STATUS: Supposed to snow tomorrow. I’ll make it in but I think it will be a lonely day for Chutney and I.
What’s playing on the XM or iPod right now? THE MAGNIFICENT SEVEN by Clash
Throughout any given year, I probably give at least 10 talks or workshops at writer’s conferences or other organizations. Plus, with my background in corporate training, I have to say that my public speaking skills are exceptional. And I certainly don’t feel any anxiety or nervous anticipation before any given talk.
That is, until this Saturday. I was tapped to do a talk for area 4th and 5th graders at the CCIRA Authors Festival. (Side note: CCIRA stands for Colorado Counsel International Reading Association.) That morning, I found myself kind of nervous. What an interesting new sensation. After all, with adults, you can fudge a talk; with kids, no way. If you’re boring, they’ll let you know. I also had never given a talk to people this young.
Much to my relief, the talk went great (phew!). Here’s a pic of the 90+ elementary schoolers in attendance (with a sprinkling of adults).

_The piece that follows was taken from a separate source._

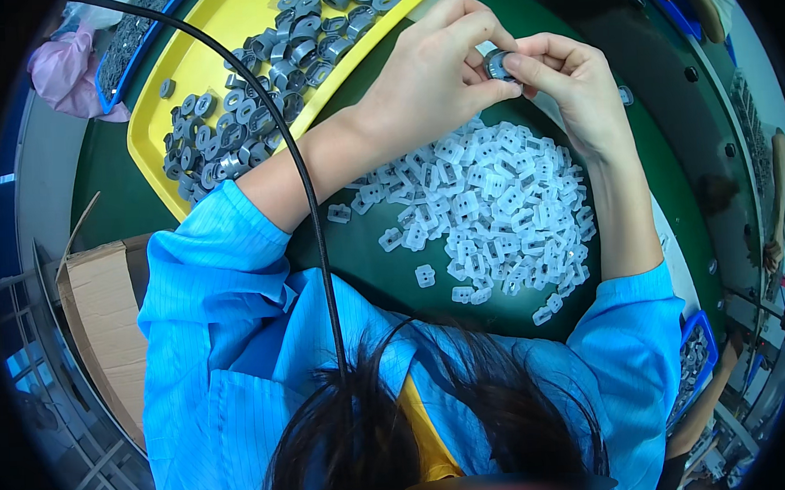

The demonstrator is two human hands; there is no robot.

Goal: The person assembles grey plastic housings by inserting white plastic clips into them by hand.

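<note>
At the far middle, my left hand (442, 68) and my right hand (578, 84) meet around a small dark grey plastic ring (496, 65). My right thumb presses on its near side, and my left fingers pinch it from the other side, so both hands are closed on it. Part of the ring is hidden by my fingers. Just below my hands spreads a pile of small translucent white plastic pieces (504, 196). Next to my left forearm lies a yellow tray (146, 124) with many grey rings (284, 61) in it.
The work surface is green (358, 255). A black cable (306, 179) runs across the view over my left forearm. A cardboard box (107, 319) stands at the left. Blue bins (707, 328) lie at the edges. Another person's arm (776, 202) shows at the far right.
</note>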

I actually confided that I was nervous and told them I was counting on their questions to carry me through so please don’t let me down. And I have to say, I was blown away by them. They asked the best questions I think I’ve ever received at a talk.

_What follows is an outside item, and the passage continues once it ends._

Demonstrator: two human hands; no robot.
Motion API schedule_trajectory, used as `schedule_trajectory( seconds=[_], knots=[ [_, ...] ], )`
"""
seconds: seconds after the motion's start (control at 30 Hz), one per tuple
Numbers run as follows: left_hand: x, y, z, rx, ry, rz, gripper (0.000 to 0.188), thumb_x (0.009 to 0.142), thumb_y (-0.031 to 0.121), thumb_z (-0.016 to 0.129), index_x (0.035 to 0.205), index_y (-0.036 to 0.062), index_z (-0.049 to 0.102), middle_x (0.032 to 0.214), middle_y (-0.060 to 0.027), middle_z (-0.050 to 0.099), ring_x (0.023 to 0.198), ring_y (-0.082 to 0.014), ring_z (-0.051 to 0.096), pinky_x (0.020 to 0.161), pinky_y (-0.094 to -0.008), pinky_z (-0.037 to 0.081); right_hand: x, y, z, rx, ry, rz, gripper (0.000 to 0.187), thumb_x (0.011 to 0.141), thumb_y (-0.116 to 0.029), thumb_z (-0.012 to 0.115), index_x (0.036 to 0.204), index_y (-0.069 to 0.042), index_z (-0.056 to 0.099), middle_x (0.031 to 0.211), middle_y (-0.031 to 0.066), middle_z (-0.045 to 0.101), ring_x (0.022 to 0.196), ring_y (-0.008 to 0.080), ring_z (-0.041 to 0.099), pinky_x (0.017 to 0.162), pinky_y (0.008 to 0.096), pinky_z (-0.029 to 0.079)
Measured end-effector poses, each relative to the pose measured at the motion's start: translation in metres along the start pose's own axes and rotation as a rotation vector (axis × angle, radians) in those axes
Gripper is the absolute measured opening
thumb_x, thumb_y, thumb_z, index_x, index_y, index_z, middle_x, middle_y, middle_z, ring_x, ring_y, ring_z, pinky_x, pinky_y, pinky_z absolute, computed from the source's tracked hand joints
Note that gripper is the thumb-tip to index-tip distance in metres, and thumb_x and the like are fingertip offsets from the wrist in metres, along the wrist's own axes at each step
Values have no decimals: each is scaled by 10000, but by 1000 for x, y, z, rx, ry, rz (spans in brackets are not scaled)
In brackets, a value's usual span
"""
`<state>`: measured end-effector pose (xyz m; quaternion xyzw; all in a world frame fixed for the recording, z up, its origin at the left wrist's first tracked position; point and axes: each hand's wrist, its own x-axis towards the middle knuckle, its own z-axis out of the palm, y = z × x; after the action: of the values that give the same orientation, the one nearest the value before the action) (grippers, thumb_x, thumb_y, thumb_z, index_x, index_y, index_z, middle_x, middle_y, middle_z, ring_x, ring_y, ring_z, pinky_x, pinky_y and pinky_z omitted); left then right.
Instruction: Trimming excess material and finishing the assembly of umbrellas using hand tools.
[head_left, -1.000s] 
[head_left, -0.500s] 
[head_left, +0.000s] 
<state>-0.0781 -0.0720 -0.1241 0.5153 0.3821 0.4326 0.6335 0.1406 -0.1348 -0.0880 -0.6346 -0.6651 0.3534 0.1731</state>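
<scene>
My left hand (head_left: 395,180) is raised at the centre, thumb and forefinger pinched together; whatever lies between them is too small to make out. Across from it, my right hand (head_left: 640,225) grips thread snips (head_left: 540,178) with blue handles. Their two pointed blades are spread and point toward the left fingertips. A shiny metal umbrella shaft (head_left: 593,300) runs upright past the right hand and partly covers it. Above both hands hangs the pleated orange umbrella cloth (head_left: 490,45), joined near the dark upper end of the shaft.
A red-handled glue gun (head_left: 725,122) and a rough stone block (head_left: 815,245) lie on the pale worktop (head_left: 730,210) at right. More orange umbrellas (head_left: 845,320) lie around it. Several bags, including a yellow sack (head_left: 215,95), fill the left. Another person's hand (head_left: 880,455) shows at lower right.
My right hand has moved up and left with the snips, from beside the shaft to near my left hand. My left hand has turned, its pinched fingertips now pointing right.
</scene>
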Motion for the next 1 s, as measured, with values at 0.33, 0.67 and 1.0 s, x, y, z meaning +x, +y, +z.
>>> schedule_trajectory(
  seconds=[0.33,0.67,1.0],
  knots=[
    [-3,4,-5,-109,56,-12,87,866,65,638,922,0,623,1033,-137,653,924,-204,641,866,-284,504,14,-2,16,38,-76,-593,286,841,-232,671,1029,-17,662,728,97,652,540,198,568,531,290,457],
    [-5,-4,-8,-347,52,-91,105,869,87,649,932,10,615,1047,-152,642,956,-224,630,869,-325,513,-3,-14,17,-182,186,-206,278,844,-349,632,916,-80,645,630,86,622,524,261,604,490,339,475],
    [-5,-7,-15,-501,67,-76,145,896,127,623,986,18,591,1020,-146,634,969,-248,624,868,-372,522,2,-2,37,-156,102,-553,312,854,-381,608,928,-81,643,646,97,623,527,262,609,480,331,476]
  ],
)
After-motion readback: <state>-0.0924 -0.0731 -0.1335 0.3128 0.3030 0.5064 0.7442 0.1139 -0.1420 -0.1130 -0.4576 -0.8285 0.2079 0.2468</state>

Here’s a sampling of what was asked:
1) What happens if you can’t sell a book to a publisher?
2) How do you know if a writer’s idea is a good one?
3) If Hollywood has bought the film rights, does the author get a share in the profit?
4) Can you publish your book yourself or do you have to have a publisher?
5) How do you decide if the cover art is good?
6) Do publishers show animation for cover concepts?
7) What happens if more than one publisher wants the book?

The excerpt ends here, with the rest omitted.